Why Do Freelancers Charge So Much Per Hour?

I choked the first time I got a project estimate from a freelance writer. I was a full-time employee at a big company, trying to hire someone to take over a project that I’d been doing myself for over a year, but had recently been promoted beyond. The freelancer’s rate was way, WAY more than I made per hour.

There’s a simple formula for figuring an annual salary based on an hourly wage: multiply by two and add three zeros. Right? For example, when I made $13 an hour at my first writing job, that translated to about $26,000 per year ($13 x 2 = 26). The hourly-to-annual formula works because when I had that job, I got two weeks of paid vacation a year. Each year has 52 weeks. Subtract the vacation weeks, and you have 50. $13 an hour times 40 hours a week ($520) times 50 weeks a year equals $26,000.

So, when I saw that my freelancer was billing $100 an hour, I quickly figured she was clearing about $200,000 a year. (My own salary at that time was significantly less than half that.) But my math was wrong.

I have to admit, seeing that rate was one of the reasons I left my job about a year later to go freelance myself. But now, 14 years into the self-employment gig, I know why basic hourly-to-annual formula doesn’t work for freelancers. It’s because we don’t bill 40 hours a week—even if we work 40 hours a week. Or 50.

In short, freelancing is a different business model—for us and for our clients—than full-time employment. It all comes down to billable vs. non-billable hours, stuff we buy ourselves and the value we bring. Let’s break it down.

Billable vs. Non-Billable Hours

How do you spend your first hour of work in the morning? Mine looks like this: I fire up my computer, open my email and sip a cup of tea while I figure out what my day looks like: meetings, due dates, email responses. I might even read a couple of news articles. Then I make a to-do list, with priorities. That usually takes a half-hour to an hour.

Most people have a similar routine. Now: who should I bill for that hour? If you’re my client, do you want to pay for that?

Of course not. I can’t bill anyone for that. Is it a necessary part of work? Absolutely. It sets me up to be productive for the rest of the day and allows me to give clients accurate estimates of when I’ll complete their projects. If I was a full-time employee, that would count as one of my working hours. As a freelancer, it’s not billable.
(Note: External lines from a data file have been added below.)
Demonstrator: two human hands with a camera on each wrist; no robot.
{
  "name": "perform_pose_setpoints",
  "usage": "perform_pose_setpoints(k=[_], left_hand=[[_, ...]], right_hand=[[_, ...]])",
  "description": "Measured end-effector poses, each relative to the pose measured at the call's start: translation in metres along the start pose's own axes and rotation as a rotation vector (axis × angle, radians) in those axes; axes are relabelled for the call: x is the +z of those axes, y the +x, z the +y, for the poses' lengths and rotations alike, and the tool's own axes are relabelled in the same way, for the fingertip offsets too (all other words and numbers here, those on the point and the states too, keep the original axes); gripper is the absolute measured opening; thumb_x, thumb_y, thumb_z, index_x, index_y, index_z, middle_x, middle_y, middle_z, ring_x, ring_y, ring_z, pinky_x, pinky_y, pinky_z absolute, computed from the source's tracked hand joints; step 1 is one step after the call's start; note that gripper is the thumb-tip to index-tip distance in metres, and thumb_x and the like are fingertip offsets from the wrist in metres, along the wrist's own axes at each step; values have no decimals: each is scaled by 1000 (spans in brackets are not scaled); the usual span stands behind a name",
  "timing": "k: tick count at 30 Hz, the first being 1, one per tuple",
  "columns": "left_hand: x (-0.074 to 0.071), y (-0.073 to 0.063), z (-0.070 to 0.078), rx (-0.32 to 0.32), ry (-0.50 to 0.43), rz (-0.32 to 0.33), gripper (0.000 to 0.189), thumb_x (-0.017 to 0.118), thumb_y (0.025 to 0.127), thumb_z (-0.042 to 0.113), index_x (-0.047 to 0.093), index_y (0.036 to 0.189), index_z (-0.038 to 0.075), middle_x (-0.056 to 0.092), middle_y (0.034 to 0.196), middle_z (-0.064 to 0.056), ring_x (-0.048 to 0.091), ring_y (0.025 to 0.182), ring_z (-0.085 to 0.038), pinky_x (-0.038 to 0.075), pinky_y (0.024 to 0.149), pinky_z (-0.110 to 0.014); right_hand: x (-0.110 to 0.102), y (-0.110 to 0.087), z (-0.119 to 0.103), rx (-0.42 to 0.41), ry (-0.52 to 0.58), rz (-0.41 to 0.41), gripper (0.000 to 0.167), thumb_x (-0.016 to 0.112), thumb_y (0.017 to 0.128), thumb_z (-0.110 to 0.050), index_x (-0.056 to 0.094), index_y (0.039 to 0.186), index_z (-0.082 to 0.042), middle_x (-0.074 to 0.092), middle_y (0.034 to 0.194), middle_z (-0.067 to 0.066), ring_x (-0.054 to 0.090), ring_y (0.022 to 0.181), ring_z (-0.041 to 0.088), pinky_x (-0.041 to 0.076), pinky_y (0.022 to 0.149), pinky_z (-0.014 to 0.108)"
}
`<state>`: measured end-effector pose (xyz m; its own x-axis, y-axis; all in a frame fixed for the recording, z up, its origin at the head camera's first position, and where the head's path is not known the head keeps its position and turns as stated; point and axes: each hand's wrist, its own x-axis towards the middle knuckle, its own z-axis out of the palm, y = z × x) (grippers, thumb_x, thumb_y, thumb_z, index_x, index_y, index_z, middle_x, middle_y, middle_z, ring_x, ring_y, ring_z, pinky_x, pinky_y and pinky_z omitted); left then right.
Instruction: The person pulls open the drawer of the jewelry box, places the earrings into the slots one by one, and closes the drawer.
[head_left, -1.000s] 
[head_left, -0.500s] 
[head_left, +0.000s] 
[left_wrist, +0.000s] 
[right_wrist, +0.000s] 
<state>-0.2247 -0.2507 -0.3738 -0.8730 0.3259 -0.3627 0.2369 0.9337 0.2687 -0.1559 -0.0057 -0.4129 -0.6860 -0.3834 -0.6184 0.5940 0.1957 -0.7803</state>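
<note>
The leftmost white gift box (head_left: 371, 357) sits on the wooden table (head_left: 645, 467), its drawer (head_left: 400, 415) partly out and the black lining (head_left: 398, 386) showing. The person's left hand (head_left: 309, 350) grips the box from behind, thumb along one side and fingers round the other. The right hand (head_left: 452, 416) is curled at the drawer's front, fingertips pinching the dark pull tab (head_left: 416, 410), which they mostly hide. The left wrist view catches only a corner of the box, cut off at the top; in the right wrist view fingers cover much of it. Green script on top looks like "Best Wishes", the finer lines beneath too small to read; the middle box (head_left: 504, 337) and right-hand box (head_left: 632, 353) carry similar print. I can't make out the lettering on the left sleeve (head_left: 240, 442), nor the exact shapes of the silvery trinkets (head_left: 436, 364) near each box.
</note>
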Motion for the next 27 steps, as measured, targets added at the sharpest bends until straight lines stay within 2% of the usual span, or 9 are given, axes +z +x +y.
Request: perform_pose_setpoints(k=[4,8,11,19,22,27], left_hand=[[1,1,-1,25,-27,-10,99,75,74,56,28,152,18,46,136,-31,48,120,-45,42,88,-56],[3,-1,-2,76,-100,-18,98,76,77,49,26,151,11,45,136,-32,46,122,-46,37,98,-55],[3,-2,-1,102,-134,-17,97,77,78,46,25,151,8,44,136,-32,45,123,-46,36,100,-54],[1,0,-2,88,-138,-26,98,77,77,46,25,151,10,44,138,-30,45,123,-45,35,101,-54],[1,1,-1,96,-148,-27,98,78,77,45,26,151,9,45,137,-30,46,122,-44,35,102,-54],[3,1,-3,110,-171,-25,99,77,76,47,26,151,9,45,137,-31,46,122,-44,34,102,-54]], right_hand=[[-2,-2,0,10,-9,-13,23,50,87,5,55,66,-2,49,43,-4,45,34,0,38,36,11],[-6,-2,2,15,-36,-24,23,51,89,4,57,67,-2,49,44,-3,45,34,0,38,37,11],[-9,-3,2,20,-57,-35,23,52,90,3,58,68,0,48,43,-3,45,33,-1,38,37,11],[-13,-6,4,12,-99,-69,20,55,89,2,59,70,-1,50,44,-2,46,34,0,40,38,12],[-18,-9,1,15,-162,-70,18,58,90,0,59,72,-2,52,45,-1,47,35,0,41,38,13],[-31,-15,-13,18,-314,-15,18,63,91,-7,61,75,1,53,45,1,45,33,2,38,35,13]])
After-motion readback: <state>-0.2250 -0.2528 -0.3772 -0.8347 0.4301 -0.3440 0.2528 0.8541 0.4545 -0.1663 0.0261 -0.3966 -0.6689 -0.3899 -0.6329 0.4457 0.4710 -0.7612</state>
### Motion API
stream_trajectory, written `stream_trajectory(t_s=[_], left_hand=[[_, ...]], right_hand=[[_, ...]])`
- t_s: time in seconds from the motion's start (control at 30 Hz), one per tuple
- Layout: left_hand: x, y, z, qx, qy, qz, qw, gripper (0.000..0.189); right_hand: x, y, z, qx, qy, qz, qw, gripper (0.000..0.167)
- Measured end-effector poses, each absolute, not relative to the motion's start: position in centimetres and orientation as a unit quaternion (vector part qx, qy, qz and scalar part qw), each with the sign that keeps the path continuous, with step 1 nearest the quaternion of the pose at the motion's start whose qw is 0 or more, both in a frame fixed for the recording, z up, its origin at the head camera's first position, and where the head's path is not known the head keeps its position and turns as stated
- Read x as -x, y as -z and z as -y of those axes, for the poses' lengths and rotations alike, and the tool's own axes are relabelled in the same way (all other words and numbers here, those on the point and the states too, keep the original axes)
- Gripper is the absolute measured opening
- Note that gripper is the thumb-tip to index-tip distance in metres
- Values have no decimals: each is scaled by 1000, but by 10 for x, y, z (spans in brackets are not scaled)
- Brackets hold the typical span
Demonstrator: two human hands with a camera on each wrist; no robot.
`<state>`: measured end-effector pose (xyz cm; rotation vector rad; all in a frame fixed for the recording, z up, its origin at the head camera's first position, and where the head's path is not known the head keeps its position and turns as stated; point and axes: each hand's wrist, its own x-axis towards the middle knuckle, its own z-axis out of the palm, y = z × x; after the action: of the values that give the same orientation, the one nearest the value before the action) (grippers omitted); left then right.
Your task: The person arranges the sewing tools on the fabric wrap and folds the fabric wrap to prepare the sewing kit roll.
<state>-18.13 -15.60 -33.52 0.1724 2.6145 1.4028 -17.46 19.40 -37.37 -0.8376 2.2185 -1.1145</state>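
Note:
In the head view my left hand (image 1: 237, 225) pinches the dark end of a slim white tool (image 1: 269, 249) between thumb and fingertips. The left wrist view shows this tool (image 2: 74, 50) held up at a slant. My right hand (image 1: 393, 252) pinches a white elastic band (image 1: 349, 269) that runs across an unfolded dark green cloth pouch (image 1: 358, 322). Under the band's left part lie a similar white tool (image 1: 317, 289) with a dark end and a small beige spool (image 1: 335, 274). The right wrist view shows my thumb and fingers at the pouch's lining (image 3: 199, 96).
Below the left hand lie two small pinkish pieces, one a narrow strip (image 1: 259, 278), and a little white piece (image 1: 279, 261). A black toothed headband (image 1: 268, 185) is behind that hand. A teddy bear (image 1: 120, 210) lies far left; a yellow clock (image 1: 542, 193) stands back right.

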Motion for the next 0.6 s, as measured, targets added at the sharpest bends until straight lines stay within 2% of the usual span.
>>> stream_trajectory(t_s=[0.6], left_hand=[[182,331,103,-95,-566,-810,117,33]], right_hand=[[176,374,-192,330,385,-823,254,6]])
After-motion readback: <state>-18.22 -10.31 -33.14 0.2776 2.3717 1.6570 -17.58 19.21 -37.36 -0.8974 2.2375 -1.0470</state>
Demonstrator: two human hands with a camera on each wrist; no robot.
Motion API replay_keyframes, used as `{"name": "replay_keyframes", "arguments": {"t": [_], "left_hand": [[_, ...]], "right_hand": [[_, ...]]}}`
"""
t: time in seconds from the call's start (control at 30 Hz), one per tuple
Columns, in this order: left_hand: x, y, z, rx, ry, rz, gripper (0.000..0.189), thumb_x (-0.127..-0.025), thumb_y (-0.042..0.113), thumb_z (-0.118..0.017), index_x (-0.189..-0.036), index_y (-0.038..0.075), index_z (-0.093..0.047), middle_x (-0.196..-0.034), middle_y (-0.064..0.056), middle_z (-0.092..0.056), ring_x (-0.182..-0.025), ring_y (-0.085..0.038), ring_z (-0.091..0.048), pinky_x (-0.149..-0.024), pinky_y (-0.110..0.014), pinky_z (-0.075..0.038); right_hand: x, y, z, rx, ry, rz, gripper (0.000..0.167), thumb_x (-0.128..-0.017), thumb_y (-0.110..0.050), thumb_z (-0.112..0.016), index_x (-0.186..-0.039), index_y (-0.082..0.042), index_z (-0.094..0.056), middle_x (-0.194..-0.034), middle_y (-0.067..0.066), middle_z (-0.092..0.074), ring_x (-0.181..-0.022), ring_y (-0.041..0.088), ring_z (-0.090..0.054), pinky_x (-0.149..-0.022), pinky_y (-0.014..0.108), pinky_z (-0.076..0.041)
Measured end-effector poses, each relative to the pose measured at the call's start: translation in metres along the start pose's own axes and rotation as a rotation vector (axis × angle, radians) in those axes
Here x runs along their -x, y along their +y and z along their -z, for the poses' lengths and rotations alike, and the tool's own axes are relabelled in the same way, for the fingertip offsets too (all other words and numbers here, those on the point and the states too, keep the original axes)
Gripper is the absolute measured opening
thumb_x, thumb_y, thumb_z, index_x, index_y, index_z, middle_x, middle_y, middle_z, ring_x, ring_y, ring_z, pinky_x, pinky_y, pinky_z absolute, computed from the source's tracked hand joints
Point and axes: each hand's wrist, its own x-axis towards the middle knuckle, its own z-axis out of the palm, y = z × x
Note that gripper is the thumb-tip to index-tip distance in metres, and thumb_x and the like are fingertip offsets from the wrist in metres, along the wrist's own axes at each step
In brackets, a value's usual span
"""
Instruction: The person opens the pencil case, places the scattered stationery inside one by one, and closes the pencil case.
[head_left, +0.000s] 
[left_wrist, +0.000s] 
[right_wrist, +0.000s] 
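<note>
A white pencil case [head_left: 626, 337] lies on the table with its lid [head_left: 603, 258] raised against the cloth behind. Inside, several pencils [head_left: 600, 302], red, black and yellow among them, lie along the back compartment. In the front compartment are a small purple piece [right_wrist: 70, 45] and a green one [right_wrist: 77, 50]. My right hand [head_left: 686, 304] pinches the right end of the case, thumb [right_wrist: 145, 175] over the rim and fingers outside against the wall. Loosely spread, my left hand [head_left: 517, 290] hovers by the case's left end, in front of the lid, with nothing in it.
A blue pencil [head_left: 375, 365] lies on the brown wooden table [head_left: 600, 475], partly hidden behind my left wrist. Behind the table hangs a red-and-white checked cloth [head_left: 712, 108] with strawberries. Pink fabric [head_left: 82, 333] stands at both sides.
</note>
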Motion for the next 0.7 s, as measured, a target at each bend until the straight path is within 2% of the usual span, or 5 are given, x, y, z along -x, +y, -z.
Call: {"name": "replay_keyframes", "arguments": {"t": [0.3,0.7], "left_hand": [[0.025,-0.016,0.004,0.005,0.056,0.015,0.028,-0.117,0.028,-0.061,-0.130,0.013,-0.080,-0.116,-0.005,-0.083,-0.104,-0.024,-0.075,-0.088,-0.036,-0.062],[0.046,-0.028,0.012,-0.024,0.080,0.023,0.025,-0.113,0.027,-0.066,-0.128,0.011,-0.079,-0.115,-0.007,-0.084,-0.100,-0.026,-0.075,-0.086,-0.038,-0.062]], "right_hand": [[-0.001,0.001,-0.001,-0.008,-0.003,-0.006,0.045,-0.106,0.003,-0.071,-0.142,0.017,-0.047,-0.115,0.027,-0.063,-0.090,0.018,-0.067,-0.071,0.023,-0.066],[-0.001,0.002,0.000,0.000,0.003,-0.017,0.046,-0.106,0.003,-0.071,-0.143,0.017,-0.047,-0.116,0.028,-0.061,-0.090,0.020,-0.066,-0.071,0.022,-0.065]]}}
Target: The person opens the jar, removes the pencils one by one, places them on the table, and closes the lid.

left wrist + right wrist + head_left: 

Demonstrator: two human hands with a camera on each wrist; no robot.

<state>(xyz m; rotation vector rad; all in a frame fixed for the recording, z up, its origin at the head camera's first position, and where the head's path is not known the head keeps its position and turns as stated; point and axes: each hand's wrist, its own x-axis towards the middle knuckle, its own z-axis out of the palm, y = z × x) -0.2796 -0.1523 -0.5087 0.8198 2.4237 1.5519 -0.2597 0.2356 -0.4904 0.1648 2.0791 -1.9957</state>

There are other, similar times throughout the day: getting back up to speed after lunch. The time it takes to pack up and leave for the day. Taking a breather to check email and reset between projects. Maybe my reward is watching a couple of cat videos online. Or responding to that email from my aunt. Again, nobody pays me for that.

What else isn’t billable?

  • All work related to signing new clients: talking to prospective clients on the phone or going to meetings, drafting (and re-drafting) proposals, etc.
  • Vacation
  • Marketing: keeping my website updated, lunching, social media and other networking that keeps me in touch with potential clients

In fact, a good, solid, 8-hour working day usually includes just 4-5 billable hours.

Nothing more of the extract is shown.